PROBLEM:
Once you find the line with "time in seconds" in the entries below, return exactly every line from it through the line with "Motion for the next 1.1".

------

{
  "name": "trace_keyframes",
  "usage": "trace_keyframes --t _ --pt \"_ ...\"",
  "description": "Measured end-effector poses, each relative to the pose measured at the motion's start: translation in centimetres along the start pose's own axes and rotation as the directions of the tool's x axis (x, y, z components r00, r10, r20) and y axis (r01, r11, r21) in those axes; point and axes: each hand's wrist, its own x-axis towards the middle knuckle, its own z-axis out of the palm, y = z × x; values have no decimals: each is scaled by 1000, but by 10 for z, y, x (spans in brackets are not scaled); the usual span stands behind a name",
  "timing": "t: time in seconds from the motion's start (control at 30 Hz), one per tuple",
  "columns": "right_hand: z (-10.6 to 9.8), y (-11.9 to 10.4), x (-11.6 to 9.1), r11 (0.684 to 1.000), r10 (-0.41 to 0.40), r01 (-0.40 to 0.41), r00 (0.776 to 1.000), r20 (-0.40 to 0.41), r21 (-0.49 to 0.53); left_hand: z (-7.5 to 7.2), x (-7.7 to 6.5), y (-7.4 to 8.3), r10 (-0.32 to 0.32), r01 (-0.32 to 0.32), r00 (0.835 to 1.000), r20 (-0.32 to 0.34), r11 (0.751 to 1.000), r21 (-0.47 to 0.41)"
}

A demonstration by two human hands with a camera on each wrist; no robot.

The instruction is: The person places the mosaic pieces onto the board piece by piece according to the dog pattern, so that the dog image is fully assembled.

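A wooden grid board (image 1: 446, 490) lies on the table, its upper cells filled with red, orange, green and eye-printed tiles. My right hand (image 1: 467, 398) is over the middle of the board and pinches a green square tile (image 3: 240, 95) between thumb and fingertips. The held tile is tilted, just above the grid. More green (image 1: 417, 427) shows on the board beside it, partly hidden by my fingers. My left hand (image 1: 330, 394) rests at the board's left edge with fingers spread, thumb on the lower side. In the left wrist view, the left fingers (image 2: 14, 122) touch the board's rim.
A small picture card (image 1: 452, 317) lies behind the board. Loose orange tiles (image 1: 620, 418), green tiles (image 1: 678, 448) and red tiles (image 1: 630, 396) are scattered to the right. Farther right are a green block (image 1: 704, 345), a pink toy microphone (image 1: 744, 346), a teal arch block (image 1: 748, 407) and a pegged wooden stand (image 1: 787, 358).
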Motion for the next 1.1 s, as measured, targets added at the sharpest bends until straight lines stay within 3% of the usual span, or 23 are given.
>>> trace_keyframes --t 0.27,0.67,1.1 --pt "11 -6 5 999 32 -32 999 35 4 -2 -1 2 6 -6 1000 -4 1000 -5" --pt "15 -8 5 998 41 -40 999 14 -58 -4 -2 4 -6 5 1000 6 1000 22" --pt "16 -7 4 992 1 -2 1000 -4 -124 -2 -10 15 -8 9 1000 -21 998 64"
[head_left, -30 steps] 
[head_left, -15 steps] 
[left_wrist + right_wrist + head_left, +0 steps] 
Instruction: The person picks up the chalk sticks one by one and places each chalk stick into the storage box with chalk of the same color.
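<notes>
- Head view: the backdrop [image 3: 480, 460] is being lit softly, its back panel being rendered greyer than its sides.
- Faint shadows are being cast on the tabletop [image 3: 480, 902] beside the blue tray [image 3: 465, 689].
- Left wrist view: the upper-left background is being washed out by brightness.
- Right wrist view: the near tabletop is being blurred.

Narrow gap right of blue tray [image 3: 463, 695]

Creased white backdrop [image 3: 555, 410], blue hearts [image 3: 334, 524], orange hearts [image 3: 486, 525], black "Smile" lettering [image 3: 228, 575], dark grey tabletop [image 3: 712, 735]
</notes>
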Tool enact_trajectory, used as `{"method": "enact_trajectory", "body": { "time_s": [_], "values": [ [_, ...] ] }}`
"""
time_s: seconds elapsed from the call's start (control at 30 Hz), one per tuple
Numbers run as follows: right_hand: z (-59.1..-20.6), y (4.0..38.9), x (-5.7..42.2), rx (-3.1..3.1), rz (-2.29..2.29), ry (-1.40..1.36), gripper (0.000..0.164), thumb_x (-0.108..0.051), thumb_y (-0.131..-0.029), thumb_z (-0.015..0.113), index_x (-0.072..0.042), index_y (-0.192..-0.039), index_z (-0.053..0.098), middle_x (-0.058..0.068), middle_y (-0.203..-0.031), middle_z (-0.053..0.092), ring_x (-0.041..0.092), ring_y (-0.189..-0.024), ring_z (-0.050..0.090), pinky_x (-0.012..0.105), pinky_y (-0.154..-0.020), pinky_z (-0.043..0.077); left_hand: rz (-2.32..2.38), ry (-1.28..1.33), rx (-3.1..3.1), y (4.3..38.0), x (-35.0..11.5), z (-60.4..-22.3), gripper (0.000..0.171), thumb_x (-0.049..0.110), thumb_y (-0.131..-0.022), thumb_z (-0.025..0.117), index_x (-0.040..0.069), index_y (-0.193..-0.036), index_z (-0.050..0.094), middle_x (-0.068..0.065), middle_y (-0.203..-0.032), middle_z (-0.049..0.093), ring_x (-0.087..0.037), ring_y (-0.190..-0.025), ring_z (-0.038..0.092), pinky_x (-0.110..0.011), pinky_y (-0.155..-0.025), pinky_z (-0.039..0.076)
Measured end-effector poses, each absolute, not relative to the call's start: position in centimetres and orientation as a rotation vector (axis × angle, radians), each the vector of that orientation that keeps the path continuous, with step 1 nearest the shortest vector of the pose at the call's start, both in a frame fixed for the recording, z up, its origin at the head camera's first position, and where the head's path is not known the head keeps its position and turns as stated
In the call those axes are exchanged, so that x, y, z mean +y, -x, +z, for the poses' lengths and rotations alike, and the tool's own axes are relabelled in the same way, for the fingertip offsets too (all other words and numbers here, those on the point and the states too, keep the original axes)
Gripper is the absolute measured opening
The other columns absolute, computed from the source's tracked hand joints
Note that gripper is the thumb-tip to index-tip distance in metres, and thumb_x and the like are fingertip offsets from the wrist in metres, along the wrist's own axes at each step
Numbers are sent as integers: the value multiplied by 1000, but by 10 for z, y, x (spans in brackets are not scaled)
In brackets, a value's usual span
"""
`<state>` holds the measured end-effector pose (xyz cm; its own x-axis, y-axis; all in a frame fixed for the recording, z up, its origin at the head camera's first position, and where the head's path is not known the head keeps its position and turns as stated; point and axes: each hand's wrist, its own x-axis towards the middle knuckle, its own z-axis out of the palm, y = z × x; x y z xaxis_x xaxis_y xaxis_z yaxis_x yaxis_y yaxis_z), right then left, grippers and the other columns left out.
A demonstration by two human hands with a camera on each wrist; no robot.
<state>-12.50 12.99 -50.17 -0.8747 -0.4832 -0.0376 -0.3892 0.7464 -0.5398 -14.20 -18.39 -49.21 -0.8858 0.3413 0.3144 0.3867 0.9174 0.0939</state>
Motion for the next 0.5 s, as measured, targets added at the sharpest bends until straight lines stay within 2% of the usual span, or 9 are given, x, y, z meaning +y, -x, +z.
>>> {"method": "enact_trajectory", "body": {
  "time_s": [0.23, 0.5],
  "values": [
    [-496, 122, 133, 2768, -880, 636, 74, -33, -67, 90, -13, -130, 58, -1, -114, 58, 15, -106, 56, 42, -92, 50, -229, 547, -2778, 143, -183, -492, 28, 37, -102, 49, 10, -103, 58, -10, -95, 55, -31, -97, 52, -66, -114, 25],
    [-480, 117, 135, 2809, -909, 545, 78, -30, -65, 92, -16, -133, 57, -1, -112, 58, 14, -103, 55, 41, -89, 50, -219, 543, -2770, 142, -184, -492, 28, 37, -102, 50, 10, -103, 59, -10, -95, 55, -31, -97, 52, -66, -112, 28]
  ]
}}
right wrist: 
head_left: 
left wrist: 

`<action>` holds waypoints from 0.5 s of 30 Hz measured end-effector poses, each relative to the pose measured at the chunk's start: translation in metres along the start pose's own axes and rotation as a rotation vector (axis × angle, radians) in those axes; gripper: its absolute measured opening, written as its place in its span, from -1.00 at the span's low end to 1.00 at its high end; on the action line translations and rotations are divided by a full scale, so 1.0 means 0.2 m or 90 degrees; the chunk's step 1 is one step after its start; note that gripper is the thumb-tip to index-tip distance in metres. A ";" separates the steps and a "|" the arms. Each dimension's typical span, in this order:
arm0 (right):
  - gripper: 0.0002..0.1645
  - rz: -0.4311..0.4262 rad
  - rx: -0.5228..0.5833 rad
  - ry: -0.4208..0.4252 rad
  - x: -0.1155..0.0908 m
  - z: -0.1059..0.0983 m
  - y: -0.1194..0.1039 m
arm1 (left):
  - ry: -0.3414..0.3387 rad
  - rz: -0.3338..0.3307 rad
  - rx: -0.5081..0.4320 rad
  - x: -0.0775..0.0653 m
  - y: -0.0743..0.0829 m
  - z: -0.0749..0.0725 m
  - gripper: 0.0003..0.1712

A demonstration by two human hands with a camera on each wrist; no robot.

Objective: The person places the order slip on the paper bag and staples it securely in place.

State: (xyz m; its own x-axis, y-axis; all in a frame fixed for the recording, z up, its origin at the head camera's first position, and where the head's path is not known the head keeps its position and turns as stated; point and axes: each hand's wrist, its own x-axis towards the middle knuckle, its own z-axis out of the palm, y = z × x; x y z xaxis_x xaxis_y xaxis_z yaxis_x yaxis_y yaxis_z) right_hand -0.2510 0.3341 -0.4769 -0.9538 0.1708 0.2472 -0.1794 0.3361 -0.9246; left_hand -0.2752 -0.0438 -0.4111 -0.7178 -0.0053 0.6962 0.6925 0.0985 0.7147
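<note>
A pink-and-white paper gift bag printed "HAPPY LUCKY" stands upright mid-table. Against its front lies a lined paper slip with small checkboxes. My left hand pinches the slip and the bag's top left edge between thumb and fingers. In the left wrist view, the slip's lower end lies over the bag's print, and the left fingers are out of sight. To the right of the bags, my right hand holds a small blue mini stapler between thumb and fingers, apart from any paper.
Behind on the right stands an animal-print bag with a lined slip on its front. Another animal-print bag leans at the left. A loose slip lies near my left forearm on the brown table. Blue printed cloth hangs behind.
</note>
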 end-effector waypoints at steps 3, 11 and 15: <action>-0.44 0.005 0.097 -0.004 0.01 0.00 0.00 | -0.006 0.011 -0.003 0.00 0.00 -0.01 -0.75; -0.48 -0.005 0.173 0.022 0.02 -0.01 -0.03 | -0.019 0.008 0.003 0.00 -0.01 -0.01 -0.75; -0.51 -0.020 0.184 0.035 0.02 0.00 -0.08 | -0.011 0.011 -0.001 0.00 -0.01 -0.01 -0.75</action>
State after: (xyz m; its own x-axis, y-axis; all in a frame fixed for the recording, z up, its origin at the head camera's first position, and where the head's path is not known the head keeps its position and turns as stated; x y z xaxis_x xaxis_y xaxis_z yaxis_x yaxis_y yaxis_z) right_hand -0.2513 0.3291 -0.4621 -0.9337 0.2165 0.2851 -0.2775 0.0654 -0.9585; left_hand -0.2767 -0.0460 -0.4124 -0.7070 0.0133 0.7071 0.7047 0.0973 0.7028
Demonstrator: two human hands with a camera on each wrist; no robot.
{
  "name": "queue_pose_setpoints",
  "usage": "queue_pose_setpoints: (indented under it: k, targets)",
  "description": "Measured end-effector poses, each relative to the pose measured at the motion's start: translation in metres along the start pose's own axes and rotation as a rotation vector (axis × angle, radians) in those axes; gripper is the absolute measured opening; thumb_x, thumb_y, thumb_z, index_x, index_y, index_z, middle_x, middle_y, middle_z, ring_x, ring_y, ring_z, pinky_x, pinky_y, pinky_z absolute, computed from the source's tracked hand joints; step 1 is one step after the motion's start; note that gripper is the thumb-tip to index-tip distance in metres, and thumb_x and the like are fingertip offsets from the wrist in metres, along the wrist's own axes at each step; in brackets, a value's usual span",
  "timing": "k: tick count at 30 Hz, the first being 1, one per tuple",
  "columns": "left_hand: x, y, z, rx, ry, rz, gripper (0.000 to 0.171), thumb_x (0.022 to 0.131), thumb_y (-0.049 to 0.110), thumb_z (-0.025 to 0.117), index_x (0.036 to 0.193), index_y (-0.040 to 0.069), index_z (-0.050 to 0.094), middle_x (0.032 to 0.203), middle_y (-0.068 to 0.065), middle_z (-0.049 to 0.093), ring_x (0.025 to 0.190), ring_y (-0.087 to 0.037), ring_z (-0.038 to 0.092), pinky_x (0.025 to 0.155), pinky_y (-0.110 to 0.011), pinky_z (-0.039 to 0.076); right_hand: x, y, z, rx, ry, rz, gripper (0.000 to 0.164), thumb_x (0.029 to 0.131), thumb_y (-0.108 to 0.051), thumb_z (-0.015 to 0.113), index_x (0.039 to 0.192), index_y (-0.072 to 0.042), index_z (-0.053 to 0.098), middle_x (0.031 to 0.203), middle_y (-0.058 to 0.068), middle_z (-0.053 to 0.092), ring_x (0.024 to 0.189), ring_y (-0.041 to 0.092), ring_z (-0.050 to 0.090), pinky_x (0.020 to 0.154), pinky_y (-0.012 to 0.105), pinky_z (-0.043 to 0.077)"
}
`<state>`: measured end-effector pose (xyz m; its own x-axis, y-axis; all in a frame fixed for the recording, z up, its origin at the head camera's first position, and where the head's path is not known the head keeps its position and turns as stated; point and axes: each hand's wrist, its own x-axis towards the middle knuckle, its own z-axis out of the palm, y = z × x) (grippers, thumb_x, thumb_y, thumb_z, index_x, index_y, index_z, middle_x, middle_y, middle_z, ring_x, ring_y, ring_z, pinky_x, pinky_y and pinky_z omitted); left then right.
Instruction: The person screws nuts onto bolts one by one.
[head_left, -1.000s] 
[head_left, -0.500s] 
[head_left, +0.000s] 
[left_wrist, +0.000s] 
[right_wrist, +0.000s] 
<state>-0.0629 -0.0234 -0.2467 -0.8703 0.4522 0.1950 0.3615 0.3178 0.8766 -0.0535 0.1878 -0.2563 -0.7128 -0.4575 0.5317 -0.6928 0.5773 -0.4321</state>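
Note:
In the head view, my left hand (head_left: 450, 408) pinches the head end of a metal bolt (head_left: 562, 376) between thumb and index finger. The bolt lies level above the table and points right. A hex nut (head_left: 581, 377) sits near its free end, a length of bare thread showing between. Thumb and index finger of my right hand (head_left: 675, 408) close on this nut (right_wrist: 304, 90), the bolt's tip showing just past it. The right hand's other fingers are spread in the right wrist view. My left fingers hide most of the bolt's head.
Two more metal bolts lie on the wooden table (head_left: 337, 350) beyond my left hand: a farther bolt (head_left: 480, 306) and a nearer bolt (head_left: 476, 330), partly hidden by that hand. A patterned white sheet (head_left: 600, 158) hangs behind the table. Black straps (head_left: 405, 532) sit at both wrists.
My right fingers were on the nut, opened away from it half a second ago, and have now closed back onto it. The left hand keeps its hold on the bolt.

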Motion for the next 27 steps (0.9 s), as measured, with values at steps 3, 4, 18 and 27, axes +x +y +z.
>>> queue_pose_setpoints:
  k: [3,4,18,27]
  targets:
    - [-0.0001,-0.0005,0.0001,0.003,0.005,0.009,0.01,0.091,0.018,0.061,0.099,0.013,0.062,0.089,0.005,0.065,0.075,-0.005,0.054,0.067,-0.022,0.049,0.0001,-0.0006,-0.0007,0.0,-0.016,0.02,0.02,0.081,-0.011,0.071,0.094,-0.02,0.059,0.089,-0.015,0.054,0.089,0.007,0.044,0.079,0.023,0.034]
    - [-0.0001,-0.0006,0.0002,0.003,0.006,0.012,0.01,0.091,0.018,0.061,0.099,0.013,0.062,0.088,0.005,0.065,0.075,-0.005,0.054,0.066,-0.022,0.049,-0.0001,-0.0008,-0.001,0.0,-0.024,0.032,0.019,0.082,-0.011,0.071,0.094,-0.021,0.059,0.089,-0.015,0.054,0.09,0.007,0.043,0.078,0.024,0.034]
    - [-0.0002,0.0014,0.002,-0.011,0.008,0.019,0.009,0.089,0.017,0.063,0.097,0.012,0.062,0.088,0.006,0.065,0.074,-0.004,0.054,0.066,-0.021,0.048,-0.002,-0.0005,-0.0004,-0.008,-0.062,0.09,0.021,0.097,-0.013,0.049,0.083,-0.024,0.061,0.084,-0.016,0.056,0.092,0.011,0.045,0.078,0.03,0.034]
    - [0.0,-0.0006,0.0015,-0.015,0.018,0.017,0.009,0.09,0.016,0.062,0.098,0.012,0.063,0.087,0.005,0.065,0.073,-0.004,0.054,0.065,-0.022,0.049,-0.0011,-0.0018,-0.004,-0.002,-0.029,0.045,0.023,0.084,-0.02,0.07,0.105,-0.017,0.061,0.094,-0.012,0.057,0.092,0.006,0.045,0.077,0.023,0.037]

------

EXPECTED ANSWER:
  "timing": "t: time in seconds from the motion's start (control at 30 Hz), one per tuple",
  "columns": "right_hand: z (-10.6 to 9.8), y (-11.9 to 10.4), x (-11.6 to 9.1), r11 (0.684 to 1.000), r10 (-0.41 to 0.40), r01 (-0.40 to 0.41), r00 (0.776 to 1.000), r20 (-0.40 to 0.41), r21 (-0.49 to 0.53); left_hand: z (-7.5 to 7.2), x (-7.7 to 6.5), y (-7.4 to 8.3), r10 (-0.32 to 0.32), r01 (-0.32 to 0.32), r00 (0.835 to 1.000), r20 (-0.32 to 0.34), r11 (0.751 to 1.000), r21 (-0.47 to 0.41)"
}

A demonstration by two human hands with a camera on each wrist; no robot.

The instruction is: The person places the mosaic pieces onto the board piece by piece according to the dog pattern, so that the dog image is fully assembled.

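A wooden grid board (image 1: 446, 490) lies on the table, its upper cells filled with red, orange, green and eye-printed tiles. My right hand (image 1: 467, 398) is over the middle of the board and pinches a green square tile (image 3: 240, 95) between thumb and fingertips. The held tile is tilted, just above the grid. More green (image 1: 417, 427) shows on the board beside it, partly hidden by my fingers. My left hand (image 1: 330, 394) rests at the board's left edge with fingers spread, thumb on the lower side. In the left wrist view, the left fingers (image 2: 14, 122) touch the board's rim.
A small picture card (image 1: 452, 317) lies behind the board. Loose orange tiles (image 1: 620, 418), green tiles (image 1: 678, 448) and red tiles (image 1: 630, 396) are scattered to the right. Farther right are a green block (image 1: 704, 345), a pink toy microphone (image 1: 744, 346), a teal arch block (image 1: 748, 407) and a pegged wooden stand (image 1: 787, 358).
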Motion for the next 1.1 s, as measured, targets added at the sharpest bends until straight lines stay within 3% of the usual span, or 23 are given.

This answer has been written out in full.